What to work on: Return every line from the listing where the word "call" occurs.

━━━━━━━━━━━━━━━━

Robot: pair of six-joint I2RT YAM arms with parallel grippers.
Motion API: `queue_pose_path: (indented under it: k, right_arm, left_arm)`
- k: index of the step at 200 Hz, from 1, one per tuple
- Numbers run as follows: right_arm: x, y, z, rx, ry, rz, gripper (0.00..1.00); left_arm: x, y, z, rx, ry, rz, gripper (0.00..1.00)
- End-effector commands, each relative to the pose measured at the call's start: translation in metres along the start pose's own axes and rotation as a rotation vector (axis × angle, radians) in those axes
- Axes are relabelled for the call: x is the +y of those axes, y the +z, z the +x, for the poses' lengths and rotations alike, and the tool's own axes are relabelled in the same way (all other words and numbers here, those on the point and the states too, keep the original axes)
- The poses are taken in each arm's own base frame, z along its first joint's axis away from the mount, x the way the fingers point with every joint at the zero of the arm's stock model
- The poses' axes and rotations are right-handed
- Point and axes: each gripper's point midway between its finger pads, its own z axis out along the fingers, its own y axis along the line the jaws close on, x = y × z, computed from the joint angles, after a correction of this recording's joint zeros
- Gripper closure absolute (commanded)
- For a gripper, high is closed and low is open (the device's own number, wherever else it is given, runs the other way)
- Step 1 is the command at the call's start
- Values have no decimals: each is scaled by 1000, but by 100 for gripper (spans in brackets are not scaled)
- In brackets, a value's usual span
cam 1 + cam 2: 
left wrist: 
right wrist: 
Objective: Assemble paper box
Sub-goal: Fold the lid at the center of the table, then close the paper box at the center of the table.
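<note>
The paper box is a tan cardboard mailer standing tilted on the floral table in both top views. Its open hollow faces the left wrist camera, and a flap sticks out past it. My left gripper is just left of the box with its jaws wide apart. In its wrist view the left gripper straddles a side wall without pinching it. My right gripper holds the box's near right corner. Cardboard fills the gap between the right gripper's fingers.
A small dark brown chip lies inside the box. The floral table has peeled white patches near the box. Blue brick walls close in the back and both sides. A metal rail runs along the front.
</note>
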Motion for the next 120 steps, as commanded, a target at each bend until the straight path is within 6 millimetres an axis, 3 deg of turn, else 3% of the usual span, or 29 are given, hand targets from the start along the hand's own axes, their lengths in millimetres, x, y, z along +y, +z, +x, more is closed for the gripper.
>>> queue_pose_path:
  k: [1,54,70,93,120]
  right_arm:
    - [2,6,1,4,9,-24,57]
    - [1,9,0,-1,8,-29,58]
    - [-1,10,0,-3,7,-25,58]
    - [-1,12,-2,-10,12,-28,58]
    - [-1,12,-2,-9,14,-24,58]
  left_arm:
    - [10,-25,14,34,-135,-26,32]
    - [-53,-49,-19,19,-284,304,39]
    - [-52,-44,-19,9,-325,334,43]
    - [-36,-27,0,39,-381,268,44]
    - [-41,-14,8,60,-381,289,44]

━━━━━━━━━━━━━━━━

Response:
- End-effector commands, each relative to the pose measured at the call's start: translation in metres along the start pose's own axes and rotation as a rotation vector (axis × angle, radians) in those axes
- Axes are relabelled for the call: x is the +y of those axes, y the +z, z the +x, for the poses' lengths and rotations alike, and the tool's own axes are relabelled in the same way (all other words and numbers here, those on the point and the states too, keep the original axes)
- Step 1 is the command at the call's start

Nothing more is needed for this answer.